Mid Cornwall · TR4
Renovations & Remodels in Twelveheads
Cornish housing stock is brilliant and infuriating in equal measure. We renovate cottages, farmhouses, mid-century homes and post-war estates — opening up layouts, fixing damp, adding light and bringing the property up to a standard worth living in. The Twelveheads version of this work has its own character — Twelveheads is a former mining settlement in the TR4 area, with granite terraces, chapel buildings and industrial landscape character still visible, with a building stock that leans toward chapel conversions and post-war estates.
Twelveheads sits in Mid Cornwall — covering TR4 from Truro, St Michael Penkivel, Calenick outward.
- Cornish Mining World Heritage Site
- Rural / open-countryside policy area
- ✓ Fixed-fee planning packages, no surprise invoices
- ✓ Measured-survey accuracy from day one
- ✓ One studio — design, planning and build under one roof
- ✓ Local to Mid Cornwall — not a national franchise
Local watch-list
The TR4 constraints that shape a renovation brief.
Watch #1
World Heritage Site assessment on changes visible in the mining landscape
Watch #2
Tighter Local Plan tests on isolated rural dwellings
Who this is for
Twelveheads runs the full mix — owner-occupier, holiday-let, commercial and the occasional smallholding — so we scope every renovation enquiry from the use-class up.
Local context
Why Twelveheads is its own job.
Mining heritage, old plot widths and traditional materials make proportion and detailing more important than generic extension templates. For renovation specifically, the wider area forms part of the Cornish Mining World Heritage Site, which adds a heritage assessment layer to most material changes; Cornwall Council's Local Plan applies tighter tests to isolated rural dwellings here, so design rationale and policy fit need to be set out clearly from the outset. So every Twelveheads job runs as a TR4-specific piece of work — local policy, local fabric, local builders. Most of our renovation work in Twelveheads lands on chapel conversions, with detailing that has to nod to the wider St Michael Penkivel streetscape.
Planning note
Most Cornish renovations don't need planning — but listed status, curtilage listing, Conservation Area designation and material changes can all change that picture.
What we focus on
Renovations considerations specific to Twelveheads.
01
Listed and curtilage-listed properties need Listed Building Consent for many internal alterations that wouldn't normally need approval.
02
Original fireplaces, slate floors, beams and joinery are often worth rescuing; the design conversation should start with what stays, not what goes.
03
Asbestos surveys are standard for anything pre-2000 — we factor a survey into the programme before stripping out begins.
04
Damp in Cornish cottages is usually a moisture management problem, not a chemical injection problem — fixing the cause is cheaper long term than treating the symptom.
Our process
How a Twelveheads renovation project runs.
Step 1
Survey
Measured survey, condition assessment, services check and listed status review.
Step 2
Design
Layout options, material strategy and a clear list of what stays and what changes.
Step 3
Approvals
Listed Building Consent and building regulations as needed.
Step 4
Strip-out and works
Carefully sequenced demolition, structural works and rebuild.
Step 5
Finish and handover
Joinery, decoration, snagging and documentation pack.

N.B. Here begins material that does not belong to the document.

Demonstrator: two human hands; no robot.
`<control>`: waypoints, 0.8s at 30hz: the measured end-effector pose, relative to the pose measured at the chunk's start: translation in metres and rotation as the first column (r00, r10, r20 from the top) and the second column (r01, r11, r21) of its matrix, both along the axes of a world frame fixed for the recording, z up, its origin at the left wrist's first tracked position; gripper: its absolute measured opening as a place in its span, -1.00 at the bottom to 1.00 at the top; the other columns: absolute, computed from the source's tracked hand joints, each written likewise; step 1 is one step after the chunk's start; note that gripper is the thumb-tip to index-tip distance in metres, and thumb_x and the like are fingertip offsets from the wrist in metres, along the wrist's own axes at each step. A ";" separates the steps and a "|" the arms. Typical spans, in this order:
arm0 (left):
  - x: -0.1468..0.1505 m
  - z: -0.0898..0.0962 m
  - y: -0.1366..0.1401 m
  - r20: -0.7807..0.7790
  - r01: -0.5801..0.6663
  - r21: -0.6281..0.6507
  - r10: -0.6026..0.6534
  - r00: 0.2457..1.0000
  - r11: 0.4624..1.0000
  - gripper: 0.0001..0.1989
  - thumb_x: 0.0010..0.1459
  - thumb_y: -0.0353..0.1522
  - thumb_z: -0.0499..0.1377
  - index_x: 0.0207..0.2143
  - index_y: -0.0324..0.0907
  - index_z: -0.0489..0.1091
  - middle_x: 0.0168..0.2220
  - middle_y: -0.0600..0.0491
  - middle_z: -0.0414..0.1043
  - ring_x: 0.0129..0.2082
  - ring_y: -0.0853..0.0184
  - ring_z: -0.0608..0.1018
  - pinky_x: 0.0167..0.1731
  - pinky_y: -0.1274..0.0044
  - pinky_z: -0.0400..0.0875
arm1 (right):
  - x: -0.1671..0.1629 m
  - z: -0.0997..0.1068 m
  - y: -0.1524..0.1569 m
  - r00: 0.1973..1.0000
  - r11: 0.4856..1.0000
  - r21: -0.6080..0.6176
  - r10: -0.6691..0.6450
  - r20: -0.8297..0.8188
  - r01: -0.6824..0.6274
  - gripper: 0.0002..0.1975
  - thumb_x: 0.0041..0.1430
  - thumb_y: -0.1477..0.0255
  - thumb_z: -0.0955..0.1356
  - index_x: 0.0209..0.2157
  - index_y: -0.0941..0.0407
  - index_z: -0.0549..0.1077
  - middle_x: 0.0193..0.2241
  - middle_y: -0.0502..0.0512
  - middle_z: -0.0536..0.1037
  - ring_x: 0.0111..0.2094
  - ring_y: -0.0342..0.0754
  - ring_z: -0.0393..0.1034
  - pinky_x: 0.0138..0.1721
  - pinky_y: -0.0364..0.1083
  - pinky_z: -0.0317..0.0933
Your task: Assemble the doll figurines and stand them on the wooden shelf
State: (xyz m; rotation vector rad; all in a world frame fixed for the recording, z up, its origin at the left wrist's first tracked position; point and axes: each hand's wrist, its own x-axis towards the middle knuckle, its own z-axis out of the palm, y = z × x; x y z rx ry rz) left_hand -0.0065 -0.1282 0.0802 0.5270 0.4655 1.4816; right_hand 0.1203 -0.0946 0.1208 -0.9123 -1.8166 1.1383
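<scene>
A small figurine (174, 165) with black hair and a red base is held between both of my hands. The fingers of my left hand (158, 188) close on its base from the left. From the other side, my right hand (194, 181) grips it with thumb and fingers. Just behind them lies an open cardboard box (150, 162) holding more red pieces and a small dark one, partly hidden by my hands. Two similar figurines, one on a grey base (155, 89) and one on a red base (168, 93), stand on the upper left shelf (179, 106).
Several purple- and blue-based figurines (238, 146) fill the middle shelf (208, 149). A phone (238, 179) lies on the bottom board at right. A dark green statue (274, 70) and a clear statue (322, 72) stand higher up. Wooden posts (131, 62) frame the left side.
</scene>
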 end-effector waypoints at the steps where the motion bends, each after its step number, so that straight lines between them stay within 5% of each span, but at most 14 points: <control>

Whole-house renovations typically run six to fourteen months on site; partial remodels two to four months.
FAQs
Twelveheads Renovations — local questions answered.
- What about damp and old walls?
- We assess the cause first — usually rising damp myths, blocked vents, hard cement renders trapping moisture, or roofs needing attention. A breathable repair strategy fixes most of it without chemical intervention. In Twelveheads specifically, we'd start by checking the latest parish-level planning history before committing to a direction.
- How long does a renovation take?
- Single rooms in weeks, kitchens in two to three months, whole-house renovations in six to fourteen months depending on size and listed status.
- Do I need planning permission to renovate internally?
- Usually no — except on listed buildings, where Listed Building Consent is needed for many internal alterations. We confirm the position before any wall comes down.
- Can I live in the house during the work?
- Sometimes yes, often no. Single-room remodels and phased work can be liveable; whole-house renovations involving rewires, replumbing or floor lifting almost never are. We're honest about this at the brief.
Twelveheads is part of Truro
Twelveheads sits inside the Truro catchment — we cover both as one renovation territory.
See Renovations in Truro →Local proof — We typically have one or two renovation jobs live in the TR4 area at any time, so the local planning officers know our drawings on sight.
Get a free feasibility viewOther services in Twelveheads
Nearby places we cover
If you're considering a renovation project in the TR4 area, our deep understanding of Twelveheads's architectural character can help navigate the process smoothly.